Task requirements: Below are the records; count how many of their lines carry "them" and give only the number.

Exercise material:

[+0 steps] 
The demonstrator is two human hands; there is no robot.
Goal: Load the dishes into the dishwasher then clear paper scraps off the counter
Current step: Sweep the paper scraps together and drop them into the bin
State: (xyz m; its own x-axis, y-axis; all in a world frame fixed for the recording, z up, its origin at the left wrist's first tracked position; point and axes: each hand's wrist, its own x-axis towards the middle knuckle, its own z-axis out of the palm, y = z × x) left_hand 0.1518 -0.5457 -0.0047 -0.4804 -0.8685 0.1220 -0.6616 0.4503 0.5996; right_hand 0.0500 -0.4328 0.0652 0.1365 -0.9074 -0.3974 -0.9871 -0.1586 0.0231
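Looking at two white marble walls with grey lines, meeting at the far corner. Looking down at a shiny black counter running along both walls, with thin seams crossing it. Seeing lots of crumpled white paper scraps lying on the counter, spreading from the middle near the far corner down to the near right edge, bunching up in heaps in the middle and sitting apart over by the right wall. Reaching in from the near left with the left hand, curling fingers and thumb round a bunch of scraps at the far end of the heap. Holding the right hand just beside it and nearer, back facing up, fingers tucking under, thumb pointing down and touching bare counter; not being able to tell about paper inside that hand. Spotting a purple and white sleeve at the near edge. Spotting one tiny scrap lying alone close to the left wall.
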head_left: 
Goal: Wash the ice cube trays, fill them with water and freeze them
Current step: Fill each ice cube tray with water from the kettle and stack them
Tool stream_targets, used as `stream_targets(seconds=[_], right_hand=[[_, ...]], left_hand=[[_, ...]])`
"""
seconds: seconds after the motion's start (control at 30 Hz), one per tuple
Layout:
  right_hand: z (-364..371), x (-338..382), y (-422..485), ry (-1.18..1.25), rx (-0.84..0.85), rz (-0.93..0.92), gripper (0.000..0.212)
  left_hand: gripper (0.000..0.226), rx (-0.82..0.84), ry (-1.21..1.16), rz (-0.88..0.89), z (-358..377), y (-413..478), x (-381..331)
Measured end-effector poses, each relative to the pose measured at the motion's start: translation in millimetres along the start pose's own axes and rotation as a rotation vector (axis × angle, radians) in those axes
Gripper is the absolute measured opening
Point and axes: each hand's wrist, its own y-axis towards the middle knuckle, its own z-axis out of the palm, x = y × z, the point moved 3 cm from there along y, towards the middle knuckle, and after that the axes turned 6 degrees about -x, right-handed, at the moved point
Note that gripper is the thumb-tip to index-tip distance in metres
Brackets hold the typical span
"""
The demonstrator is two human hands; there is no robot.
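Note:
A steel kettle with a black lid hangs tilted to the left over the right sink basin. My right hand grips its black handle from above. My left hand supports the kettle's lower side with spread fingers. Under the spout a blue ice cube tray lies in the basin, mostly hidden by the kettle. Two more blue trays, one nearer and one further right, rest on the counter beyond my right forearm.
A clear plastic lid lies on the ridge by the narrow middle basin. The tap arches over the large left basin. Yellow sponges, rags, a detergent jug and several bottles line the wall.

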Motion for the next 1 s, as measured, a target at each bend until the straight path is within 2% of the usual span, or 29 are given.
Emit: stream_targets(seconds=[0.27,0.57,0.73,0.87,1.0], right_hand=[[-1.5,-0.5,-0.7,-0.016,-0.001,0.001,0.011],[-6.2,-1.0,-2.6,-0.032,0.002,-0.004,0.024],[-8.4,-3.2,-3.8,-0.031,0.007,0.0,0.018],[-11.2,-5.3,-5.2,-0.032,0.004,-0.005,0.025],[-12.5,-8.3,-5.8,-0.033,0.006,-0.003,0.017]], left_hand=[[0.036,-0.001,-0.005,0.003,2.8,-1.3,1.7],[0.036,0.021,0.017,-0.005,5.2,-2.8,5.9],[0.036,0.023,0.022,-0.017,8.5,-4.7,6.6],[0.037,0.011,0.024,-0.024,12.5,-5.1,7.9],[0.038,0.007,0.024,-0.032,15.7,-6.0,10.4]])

Your response: 3